Originally Posted by NotARacist
That turbo will also be too big for a completely stock D series motor, unless you enjoy the idea of reving the motor out in every gear. Find yourself a T28, and be happy with 200, or get some forged internals, and still get yourself a T28.
not necessarily.. a straight Garrett t3 60 trim (.48/.63 turbine housing) is a fairly responsive turbo, even on a SOHC. it might be a little on the laggy side but for a DD it would help save gas and tire life

a t28 is nothing more than a t25 turbine side with a t3 60 trim compressor wheel. while I agree it will be much more responsive, finding a genuine Garrett t28 has become practically impossible. unless you get a unit off of an s14 Sr20det but even those have started commanding prices of 500-750USD used due to how scarce they've become. sometimes you can find a journal bearing t28 off of a pulsar gti-r for 350-400USD used but they are very rare

not to mention finding a t2 flanged d series manifold is hard these days. not a lot of people fabricate them (unless custom ordered) and you probably won't find a company that has them sitting on shelves.

two popular options are the Greddy and Edelbrock turbo manifolds, both t25 flanged and pop up on eBay used, very cheap from time to time. occasionally one will pop up in the marketplace as well.

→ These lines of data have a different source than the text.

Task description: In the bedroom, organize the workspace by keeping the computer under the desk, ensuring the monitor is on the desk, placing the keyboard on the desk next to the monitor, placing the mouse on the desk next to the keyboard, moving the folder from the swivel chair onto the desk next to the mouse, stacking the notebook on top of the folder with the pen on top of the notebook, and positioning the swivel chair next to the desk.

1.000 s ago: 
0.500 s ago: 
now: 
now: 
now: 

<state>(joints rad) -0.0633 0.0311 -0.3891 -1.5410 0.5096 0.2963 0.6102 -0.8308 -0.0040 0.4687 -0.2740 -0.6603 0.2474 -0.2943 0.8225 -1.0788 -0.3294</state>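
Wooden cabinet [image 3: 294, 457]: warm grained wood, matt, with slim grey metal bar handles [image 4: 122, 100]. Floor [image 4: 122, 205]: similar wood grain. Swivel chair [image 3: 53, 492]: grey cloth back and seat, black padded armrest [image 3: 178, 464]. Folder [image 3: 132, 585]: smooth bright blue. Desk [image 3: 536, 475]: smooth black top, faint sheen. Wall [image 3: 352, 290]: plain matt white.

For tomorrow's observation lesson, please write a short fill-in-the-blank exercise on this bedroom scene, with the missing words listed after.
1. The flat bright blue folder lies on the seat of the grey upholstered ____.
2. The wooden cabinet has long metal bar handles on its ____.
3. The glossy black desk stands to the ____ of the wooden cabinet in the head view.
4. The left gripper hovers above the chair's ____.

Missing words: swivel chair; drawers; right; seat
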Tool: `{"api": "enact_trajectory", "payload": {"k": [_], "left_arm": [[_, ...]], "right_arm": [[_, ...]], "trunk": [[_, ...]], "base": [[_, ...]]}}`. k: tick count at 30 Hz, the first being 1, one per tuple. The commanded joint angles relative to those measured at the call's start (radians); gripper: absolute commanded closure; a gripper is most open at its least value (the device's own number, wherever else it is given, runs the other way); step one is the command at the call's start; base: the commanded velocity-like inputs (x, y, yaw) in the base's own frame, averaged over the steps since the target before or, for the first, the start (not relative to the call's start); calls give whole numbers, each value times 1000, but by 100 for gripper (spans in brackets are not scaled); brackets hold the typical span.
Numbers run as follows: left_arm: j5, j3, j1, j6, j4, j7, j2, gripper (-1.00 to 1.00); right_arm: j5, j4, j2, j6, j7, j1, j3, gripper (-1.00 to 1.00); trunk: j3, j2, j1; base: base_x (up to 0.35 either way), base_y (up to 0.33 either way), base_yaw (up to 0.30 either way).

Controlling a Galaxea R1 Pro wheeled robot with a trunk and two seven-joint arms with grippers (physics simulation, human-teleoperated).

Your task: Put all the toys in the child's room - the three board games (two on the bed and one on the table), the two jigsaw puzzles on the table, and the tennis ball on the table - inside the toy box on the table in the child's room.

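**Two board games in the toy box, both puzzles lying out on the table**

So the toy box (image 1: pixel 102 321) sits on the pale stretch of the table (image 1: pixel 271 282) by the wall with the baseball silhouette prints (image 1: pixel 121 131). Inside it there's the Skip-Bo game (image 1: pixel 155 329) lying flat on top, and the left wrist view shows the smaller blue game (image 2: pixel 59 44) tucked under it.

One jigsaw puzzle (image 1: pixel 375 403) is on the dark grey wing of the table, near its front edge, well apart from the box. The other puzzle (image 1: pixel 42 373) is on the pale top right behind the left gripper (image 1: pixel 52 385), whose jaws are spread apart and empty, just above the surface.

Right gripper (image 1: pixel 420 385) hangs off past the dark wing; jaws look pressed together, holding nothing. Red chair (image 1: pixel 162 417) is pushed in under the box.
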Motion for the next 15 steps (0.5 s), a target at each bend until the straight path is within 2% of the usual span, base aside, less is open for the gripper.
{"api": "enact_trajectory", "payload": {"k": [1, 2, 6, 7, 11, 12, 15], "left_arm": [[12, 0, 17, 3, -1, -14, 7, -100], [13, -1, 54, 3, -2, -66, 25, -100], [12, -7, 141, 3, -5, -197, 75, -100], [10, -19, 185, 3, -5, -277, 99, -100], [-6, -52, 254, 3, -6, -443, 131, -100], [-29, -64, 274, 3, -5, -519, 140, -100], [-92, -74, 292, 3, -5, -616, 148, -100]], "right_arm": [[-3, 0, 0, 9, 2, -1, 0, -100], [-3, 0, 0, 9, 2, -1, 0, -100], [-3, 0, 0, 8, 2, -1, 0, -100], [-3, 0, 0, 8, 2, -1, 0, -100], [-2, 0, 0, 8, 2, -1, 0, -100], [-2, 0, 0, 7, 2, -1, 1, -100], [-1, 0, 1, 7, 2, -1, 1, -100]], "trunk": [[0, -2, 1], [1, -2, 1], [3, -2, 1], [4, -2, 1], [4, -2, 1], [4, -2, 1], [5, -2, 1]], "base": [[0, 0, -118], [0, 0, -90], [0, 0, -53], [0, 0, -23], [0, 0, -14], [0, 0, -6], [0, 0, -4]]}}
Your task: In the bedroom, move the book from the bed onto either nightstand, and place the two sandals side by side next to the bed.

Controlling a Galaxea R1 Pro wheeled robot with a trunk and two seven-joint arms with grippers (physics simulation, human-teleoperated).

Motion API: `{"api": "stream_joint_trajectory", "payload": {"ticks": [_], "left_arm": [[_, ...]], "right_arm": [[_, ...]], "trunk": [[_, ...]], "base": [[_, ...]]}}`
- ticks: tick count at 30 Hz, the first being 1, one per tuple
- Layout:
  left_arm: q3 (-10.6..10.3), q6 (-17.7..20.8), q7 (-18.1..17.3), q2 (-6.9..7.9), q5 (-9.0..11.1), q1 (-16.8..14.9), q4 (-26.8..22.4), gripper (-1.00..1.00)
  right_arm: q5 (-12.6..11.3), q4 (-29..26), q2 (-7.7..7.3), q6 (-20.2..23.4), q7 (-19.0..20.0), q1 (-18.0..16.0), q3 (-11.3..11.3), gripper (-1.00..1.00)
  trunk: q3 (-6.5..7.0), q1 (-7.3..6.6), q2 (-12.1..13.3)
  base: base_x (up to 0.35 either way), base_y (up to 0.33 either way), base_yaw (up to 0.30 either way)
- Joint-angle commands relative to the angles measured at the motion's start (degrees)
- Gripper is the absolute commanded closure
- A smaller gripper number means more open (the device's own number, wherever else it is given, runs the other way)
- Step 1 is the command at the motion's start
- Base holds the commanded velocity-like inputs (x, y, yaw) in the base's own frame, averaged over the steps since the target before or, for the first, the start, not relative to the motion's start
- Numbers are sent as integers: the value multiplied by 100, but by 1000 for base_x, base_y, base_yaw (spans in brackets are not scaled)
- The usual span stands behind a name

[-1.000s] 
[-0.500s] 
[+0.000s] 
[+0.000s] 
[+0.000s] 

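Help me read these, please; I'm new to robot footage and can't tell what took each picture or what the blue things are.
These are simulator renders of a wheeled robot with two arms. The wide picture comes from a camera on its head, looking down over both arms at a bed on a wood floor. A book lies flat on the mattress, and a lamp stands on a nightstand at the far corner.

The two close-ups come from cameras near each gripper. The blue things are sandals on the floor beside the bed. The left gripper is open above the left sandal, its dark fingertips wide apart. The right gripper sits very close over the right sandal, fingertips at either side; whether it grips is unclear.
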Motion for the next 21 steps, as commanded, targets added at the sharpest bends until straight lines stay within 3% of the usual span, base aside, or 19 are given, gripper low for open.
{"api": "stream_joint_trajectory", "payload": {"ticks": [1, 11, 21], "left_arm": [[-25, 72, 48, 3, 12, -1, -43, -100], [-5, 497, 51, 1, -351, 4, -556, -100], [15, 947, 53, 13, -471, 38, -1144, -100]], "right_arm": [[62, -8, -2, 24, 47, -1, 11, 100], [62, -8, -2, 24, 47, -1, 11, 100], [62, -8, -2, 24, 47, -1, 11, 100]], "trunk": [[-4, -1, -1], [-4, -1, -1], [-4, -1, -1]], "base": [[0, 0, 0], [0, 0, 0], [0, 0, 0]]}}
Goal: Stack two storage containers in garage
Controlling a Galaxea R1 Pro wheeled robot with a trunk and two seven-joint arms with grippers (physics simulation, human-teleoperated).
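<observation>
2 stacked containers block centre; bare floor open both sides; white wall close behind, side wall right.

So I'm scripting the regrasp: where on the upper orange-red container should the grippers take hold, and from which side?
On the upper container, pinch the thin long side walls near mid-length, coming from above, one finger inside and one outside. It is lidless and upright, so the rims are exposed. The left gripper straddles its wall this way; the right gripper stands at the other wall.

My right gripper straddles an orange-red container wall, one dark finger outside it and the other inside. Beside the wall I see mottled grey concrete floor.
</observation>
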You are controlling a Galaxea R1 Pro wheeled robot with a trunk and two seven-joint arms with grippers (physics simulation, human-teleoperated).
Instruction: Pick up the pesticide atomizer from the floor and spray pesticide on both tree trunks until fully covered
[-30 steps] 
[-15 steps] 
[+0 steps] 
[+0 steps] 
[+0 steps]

if he kept his T3 60 trim, put the .48ar turbine housing on it, along with a good log manifold or generic cast manifold and had the manifold and turbine housing ceramic coated, or coat the manifold and use a DEI turbine blanket then he could see fairly decent spool/shift recovery out of the turbo he already has. especially if he's using a 3" downpipe and matching 3" exhaust.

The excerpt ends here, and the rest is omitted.